Die heimischen Straßen sind für die Hasen der Tod. Insgesamt ist die Zahl der getötet Tiere im Vorjahr um fast 4000 auf über 23.800 gestiegen. In der Steiermark waren es 2481. Die Dunkelziffer ist viel höher. Seit dem Jahr 2010 fielen in Österreich laut gemeldeten Zahlen bereits mehr als 250.000 Feldhasen und Wildkaninchen dem Verkehr zum Opfer.
Das dichte Straßennetz ist stark gewachsen und zerschneidet immer stärker den Lebensraum der Feldhasen. Allein seit dem Jahr 2015 hat der Flächenverbrauch durch den Straßenverkehr laut Umweltbundesamt um mehr als 40 Quadratkilometer zugenommen. Der Verkehrsclub Österreich (VCÖ) und die Tierschutzorganisation WWF fordern daher ein verbindliches Maßnahmenpaket gegen den viel zu hohen Bodenverbrauch und einen stärkeren Schutz von Grünräumen.

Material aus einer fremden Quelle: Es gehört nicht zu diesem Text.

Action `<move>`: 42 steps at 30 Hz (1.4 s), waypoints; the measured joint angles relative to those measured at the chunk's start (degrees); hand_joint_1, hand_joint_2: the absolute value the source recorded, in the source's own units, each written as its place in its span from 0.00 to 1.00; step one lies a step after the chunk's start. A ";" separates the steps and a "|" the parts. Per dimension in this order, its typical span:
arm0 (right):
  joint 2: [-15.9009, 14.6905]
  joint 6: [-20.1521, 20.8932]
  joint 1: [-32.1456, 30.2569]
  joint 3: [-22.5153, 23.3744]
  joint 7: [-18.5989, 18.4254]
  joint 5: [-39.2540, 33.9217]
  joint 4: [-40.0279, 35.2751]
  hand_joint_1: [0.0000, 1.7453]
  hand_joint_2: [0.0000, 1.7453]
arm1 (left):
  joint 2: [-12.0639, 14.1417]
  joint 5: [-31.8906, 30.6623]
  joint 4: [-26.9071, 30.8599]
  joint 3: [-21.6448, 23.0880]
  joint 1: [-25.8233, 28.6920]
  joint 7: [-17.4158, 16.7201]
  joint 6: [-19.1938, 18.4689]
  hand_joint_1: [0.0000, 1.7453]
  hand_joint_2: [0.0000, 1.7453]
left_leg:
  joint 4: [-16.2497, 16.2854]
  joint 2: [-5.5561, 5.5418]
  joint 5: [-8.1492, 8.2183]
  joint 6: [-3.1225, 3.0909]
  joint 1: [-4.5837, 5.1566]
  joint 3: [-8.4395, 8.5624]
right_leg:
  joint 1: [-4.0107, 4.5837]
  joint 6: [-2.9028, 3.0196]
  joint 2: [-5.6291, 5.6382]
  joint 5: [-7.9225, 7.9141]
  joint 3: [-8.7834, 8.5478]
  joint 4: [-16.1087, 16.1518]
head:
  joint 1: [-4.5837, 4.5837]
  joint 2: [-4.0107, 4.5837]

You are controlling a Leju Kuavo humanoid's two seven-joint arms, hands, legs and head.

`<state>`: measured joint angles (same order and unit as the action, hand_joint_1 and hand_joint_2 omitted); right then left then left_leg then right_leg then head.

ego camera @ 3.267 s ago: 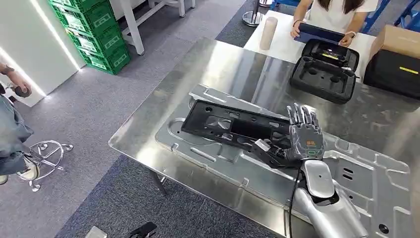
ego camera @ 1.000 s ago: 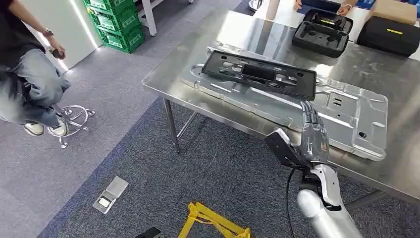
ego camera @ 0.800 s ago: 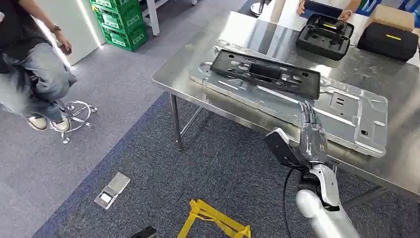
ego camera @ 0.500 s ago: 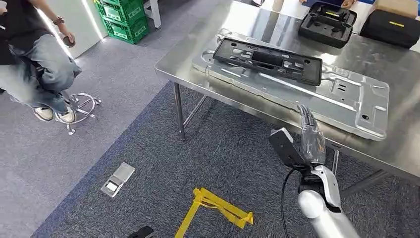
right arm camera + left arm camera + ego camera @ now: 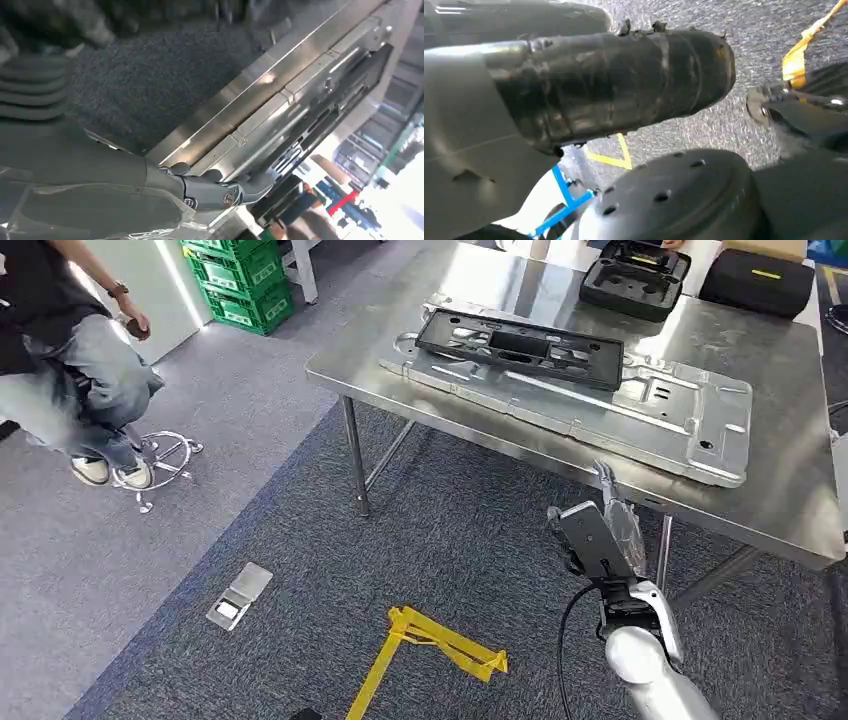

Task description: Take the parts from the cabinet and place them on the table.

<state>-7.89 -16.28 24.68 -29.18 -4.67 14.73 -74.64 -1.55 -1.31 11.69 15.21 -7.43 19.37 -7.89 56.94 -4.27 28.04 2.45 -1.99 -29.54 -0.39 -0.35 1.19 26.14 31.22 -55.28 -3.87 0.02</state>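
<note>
You have two parts on the steel table [image 5: 790, 510] at twelve o'clock: one black frame [image 5: 520, 344] lying on one silver panel [image 5: 640, 415]. Your right hand [image 5: 612, 525] hangs empty, fingers straight, below the table's near edge. The left hand's state I cannot tell.

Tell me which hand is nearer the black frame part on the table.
Right. The right hand hangs empty below the table's front edge, short of the black frame part. The left hand hangs over the carpet.
</note>
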 joint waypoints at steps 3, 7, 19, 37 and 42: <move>0.35 -0.52 -1.61 0.15 1.09 -0.63 -0.35 0.00 0.00 | 0.00 0.22 -0.07 -0.11 0.40 0.04 0.04 0.00 0.00 | 0.05 1.70 0.55 -1.42 0.32 -0.40 | -0.15 -0.90 1.68 -0.69 0.74 -0.36 | 0.09 -0.02; 0.33 -1.00 -2.46 0.81 1.66 -1.42 -0.83 0.00 0.00 | -0.96 0.41 -0.15 -0.26 0.35 0.17 0.20 0.00 0.00 | -0.42 4.10 -0.29 -2.92 0.04 -0.93 | -0.32 -1.88 -0.46 4.82 6.04 -10.49 | 0.50 0.00; -0.35 -2.80 -6.77 3.02 3.75 -5.46 -3.38 0.00 0.00 | -1.90 1.49 -0.24 -0.76 0.66 0.66 0.33 0.00 0.00 | -1.22 10.57 -0.59 -1.07 0.63 -0.37 | 0.84 0.48 -3.63 -0.92 0.23 0.95 | 0.46 0.00; -1.25 -3.47 -11.68 5.97 5.57 -7.54 -4.57 0.00 0.00 | -0.83 2.08 -0.39 -1.51 1.49 0.94 0.39 0.00 0.00 | -1.83 3.36 -1.57 -3.77 0.27 -0.91 | 0.16 -1.96 0.35 2.27 4.87 -6.51 | 0.61 0.00; -1.31 -3.67 -12.43 6.40 5.59 -8.31 -4.52 0.00 0.00 | -1.49 2.12 -0.55 -1.64 1.71 0.96 0.70 0.00 0.00 | -1.79 6.81 -1.26 -3.63 0.36 -1.00 | -0.67 -2.60 -1.31 3.51 9.23 -14.76 | 0.61 0.00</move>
<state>-9.20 -19.96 12.25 -22.77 0.92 6.42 -79.17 -3.04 0.81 11.15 13.57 -5.72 20.33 -7.19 55.15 2.53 26.77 -1.17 -1.63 -30.54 -1.06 -2.94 -0.12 29.65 40.45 -70.04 -3.26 0.02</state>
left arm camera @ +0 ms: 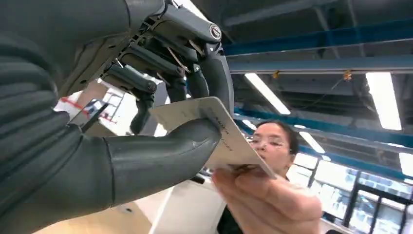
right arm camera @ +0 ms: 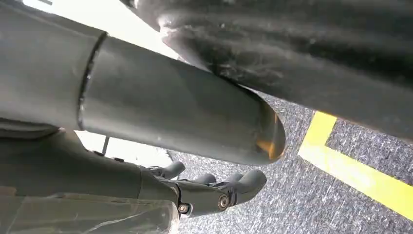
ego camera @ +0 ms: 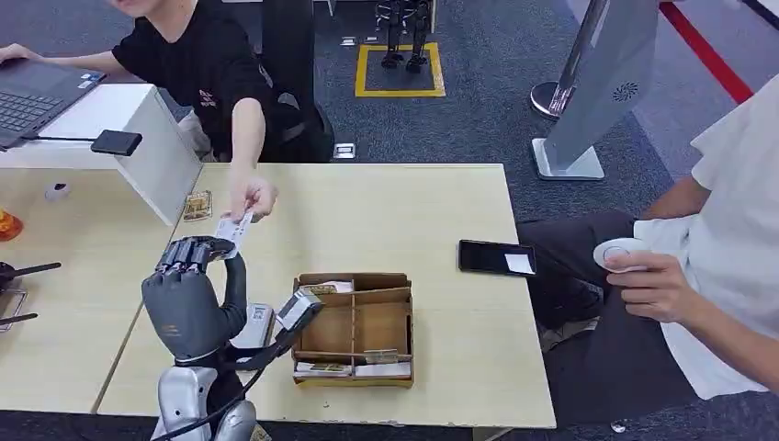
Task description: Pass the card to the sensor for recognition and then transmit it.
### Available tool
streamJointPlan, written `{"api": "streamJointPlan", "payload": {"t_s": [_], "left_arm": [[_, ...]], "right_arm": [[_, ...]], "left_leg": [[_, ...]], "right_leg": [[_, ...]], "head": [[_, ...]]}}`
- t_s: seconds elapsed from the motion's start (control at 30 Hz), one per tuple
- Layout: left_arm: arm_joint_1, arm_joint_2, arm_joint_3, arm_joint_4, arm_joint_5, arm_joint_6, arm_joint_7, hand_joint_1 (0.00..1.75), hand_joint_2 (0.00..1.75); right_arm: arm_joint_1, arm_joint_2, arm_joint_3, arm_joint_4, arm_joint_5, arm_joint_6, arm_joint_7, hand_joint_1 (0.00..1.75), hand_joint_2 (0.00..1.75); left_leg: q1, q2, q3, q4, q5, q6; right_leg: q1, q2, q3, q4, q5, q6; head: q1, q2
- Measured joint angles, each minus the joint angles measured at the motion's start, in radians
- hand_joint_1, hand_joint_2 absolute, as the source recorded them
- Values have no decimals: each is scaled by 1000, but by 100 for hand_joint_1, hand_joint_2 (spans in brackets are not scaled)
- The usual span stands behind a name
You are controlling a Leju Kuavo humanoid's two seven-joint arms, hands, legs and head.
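My left hand (ego camera: 188, 294) is raised over the table's near left part and pinches a white card (ego camera: 234, 228) between thumb and fingers. A person in a black shirt reaches across the table, and their hand (ego camera: 253, 197) grips the card's far end. In the left wrist view the card (left arm camera: 214, 126) lies between my thumb (left arm camera: 160, 156) and the dark fingers, with the person's fingers (left arm camera: 263, 195) on its outer edge. A small white-faced device on a black stand (ego camera: 299, 310) sits beside my left hand. My right hand (right arm camera: 209, 190) hangs over grey carpet, holding nothing.
A partitioned cardboard box (ego camera: 354, 280) with cards in it stands near the table's front edge. A black flat device (ego camera: 496, 257) lies at the right side. A second person sits at the right holding a round white object (ego camera: 620, 253). A laptop (ego camera: 32, 92) is at the far left.
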Motion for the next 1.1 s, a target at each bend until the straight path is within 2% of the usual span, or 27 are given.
{"api": "streamJointPlan", "payload": {"t_s": [0.5,0.67,0.87,0.97,1.1], "left_arm": [[-1,27,-20,-7,0,0,5,175,175],[13,41,-61,-15,0,0,-16,175,175],[34,86,-134,-14,0,0,-26,175,175],[45,131,-182,-11,0,0,-2,175,175],[51,153,-235,40,0,0,44,175,175]], "right_arm": [[2,0,0,0,-1,-3,-6,0,0],[3,0,0,0,-5,-2,-9,0,0],[5,0,0,0,-12,0,-17,0,0],[5,0,0,0,-13,2,-19,0,0],[5,0,0,0,-13,-1,-25,0,0]], "left_leg": [[0,0,0,0,0,0],[0,0,0,0,0,0],[0,0,0,0,0,0],[0,0,0,0,0,0],[0,0,0,0,0,0]], "right_leg": [[0,0,0,0,0,0],[0,0,0,0,0,0],[0,0,0,0,0,0],[0,0,0,0,0,0],[0,0,0,0,0,0]], "head": [[0,0],[0,0],[0,0],[0,0],[0,0]]}}
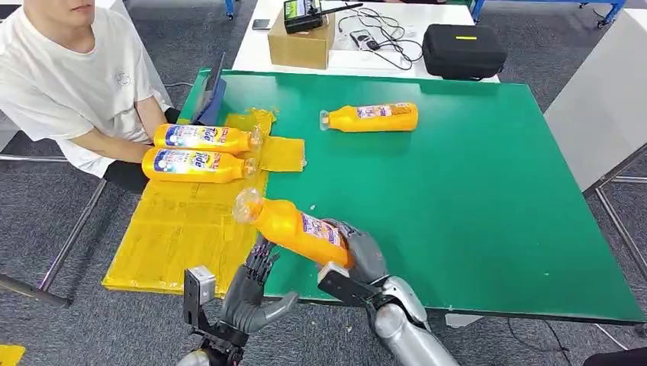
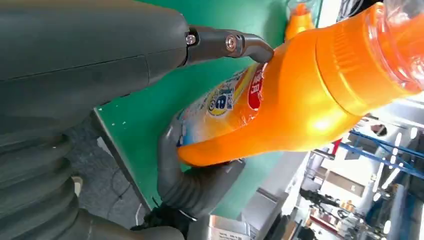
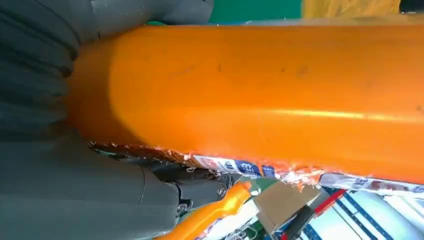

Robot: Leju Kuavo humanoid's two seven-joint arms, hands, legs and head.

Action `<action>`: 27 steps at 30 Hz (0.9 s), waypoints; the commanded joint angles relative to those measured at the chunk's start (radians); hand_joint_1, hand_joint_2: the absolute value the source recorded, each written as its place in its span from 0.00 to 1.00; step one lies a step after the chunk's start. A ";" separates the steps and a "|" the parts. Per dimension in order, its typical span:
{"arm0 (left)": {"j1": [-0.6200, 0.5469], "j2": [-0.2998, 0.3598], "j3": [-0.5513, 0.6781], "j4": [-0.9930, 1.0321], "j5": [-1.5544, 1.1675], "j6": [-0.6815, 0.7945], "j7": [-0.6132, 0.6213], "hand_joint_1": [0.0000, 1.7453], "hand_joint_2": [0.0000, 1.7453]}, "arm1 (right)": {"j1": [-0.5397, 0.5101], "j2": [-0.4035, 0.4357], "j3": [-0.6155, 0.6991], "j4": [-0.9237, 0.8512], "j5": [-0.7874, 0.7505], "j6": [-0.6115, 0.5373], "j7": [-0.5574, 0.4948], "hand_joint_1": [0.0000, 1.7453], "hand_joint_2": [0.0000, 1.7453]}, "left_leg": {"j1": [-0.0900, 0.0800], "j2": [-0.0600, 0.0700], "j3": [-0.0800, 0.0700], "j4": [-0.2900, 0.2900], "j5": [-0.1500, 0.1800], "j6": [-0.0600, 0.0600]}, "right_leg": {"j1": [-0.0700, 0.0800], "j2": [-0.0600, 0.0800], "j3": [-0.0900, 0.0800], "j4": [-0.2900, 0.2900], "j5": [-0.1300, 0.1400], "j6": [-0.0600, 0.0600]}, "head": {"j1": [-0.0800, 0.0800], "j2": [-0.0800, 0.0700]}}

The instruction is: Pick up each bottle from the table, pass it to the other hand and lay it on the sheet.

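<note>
The right robot hand [image 1: 360, 252] grips an orange bottle [image 1: 294, 227] by its base. The left robot hand [image 1: 252, 288], fingers spread and holding nothing, sits just beside it, under the bottle's neck.

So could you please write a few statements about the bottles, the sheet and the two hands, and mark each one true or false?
1. The right robot hand holds an orange bottle. True.
2. Three bottles lie on the yellow sheet. False: two lie there, the far sheet bottle and the near sheet bottle.
3. The left robot hand grips the held bottle firmly. False: its fingers are spread below the bottle, with one fingertip against it in the left wrist view.
4. A lone bottle lies on the green table, off the sheet. True.
5. The held bottle stands upright. False: it is tilted, cap toward the sheet.
</note>
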 commanded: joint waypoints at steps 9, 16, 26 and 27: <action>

Lebensraum wird stark eingeschränkt
Im Frühjahr sind die Hasen besonders aktiv, denn es ist Paarungszeit. „Der Aktionsraum eines Feldhasen ist rund 20 Quadratkilometer groß. Das lange und dichte Straßennetz Österreichs schränkt den Lebensraum der im Freien lebenden Tiere stark ein“, erklärt VCÖ-Sprecher Christian Gratzer. Im Schnitt durchschneiden 60 Kilometer Straßen den Lebensraum eines Hasen.
Pro Minute werden in Österreich fast 100 Quadratmeter Boden verbaut.
Hanna Simons, WWF Österreich
Im Bundesländer-Vergleich fielen in Niederösterreich die meisten Hasen dem Straßenverkehr zum Opfer, nämlich 11.713, berichtet der VCÖ. Es folgen Oberösterreich (5461), das Burgenland (2986) und mit der vierthöchsten Opferzahl die Steiermark (2481) vor Salzburg (588) und Kärnten (524).